When I looked the structure of the _get_next_start_timestamp function, I found that the while condition never works.

MahmoudAshraf97 commented 7 months ago

Hello, this fix introduces other errors when the last word also has no timestamps, i've fixed this and other issues at 9c0ab3c, can you check?

jonsampson commented 7 months ago

Hello @MahmoudAshraf97 ! Thank you for all your work on this project.

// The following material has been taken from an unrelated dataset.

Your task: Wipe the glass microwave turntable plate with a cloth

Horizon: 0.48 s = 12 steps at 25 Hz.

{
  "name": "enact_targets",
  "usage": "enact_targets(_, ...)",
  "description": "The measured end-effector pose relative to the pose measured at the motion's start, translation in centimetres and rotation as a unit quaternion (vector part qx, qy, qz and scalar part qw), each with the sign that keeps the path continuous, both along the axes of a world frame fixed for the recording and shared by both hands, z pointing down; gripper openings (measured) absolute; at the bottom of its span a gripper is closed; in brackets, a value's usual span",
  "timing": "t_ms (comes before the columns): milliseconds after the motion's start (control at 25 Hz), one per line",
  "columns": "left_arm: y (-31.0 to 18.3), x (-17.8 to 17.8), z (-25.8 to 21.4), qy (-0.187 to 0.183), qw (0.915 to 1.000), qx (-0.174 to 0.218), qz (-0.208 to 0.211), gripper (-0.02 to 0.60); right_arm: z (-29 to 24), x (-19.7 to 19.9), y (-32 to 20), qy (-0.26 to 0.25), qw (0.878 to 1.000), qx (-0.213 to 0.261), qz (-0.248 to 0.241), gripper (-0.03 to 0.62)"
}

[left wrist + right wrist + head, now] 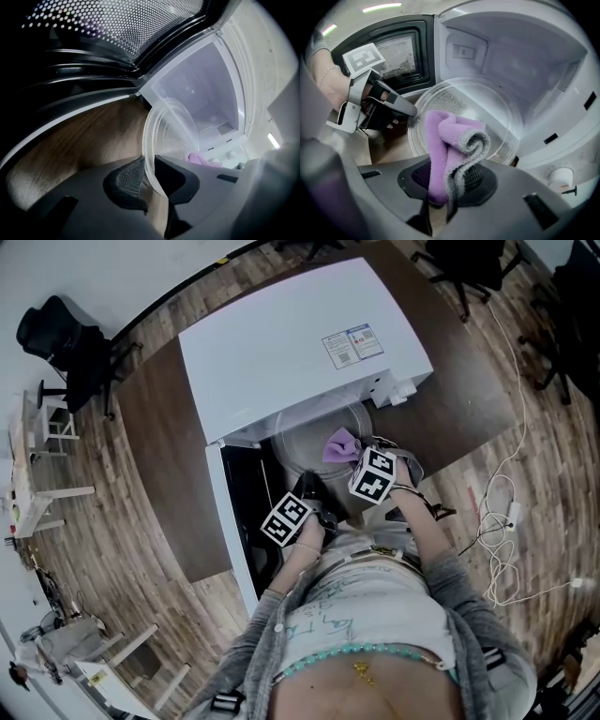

This didn't seem to be worth a pull request, but I can put one in if you'd like re: 9c0ab3c1882d5481628e9b0471b0d4e646f31f2e

As committed there is some misalignment between the naming of initial_offset ( diarize.py, diarize_parallel.py ) and initial_timestamp helpers.py. I chose to fix this by changing diarize.py and diarize_parallel.py to rename the parameter to initial_timestamp to maintain consistency with final_timestamp.

MahmoudAshraf97 commented 7 months ago

Thanks for noticing that @jonsampson , fixed in 39572386eb4170fc16440b770666f23ccf9bdc80

ivankot88 commented 7 months ago

Hello @MahmoudAshraf97, yes, you're right. Thank you for fix this problem.